* Problem to work on: For the records below, say how many lines contain the string "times". Give no other text.

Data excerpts

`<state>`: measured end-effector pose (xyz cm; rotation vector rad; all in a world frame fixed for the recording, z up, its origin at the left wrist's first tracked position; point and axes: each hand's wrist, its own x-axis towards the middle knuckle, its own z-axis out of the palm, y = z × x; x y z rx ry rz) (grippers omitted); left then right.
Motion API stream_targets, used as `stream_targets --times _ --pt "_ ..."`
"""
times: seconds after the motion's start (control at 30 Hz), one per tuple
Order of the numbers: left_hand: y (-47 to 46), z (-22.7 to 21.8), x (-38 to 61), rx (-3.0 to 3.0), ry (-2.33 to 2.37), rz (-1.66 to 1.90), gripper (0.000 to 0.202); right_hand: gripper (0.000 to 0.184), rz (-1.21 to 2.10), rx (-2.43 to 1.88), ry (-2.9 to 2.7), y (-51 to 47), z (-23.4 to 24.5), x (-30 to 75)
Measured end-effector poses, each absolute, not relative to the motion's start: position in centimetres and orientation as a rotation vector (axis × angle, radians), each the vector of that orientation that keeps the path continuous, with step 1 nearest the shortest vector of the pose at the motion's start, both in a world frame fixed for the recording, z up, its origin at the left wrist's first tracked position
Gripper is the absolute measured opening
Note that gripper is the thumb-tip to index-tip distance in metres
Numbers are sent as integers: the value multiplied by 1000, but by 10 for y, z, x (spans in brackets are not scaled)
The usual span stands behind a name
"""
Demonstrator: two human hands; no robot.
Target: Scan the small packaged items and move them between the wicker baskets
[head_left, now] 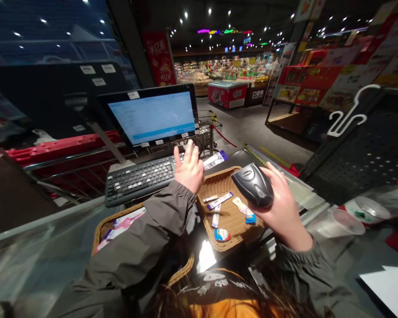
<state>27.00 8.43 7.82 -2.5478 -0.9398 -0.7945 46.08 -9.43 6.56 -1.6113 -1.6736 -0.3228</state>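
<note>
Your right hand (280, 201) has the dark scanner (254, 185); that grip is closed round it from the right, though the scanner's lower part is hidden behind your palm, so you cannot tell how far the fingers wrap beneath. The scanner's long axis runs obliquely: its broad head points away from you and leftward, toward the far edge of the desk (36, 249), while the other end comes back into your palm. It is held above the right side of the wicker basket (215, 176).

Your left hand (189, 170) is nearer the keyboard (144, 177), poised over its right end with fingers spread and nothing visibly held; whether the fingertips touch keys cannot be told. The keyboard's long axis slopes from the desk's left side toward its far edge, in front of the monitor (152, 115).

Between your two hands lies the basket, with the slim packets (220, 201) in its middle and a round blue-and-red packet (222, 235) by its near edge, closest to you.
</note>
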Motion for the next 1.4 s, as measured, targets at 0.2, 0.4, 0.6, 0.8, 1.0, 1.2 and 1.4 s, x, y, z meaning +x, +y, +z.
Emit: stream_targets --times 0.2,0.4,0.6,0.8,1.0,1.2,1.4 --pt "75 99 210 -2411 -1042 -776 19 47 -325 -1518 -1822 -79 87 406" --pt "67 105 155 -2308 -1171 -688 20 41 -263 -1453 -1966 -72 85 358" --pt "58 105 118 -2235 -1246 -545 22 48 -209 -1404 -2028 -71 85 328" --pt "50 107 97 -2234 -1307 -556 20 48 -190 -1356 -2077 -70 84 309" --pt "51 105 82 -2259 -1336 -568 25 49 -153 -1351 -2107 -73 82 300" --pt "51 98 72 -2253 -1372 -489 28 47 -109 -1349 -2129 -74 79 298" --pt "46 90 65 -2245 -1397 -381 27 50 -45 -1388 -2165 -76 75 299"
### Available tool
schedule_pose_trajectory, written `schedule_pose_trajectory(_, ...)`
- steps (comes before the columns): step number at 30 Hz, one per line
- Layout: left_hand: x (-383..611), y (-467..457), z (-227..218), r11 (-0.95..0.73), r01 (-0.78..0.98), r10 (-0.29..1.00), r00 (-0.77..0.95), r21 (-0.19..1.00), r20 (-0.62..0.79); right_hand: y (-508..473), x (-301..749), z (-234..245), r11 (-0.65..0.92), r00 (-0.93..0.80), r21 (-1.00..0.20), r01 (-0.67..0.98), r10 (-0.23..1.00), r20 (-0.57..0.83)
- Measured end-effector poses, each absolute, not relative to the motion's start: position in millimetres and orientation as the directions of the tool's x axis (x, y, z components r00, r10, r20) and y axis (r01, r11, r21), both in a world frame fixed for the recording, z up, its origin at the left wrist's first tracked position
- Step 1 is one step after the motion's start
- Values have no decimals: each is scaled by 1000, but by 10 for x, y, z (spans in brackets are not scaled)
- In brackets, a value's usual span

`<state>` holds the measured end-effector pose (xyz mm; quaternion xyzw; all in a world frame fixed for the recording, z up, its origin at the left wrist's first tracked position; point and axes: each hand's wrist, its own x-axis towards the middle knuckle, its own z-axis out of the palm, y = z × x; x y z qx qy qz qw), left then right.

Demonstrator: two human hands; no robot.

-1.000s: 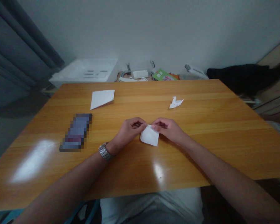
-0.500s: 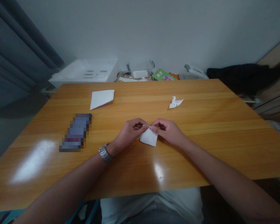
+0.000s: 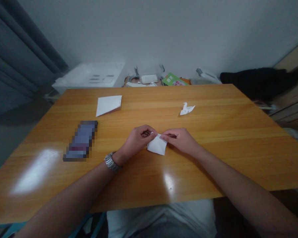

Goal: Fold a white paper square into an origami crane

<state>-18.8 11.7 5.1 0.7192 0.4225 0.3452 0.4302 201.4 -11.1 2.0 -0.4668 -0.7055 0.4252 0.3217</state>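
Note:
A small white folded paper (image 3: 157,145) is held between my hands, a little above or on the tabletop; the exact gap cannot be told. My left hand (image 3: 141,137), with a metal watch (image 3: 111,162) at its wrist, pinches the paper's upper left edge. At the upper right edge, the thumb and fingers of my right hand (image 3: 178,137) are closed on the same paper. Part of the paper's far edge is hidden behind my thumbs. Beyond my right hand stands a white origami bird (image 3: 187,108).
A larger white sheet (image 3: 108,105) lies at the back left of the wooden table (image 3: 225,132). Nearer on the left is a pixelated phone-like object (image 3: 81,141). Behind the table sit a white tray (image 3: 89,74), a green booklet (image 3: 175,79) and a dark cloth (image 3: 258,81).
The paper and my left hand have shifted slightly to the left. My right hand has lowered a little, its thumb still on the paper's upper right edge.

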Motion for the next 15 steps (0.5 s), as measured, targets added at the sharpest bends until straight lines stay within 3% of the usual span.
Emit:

* Response area: 3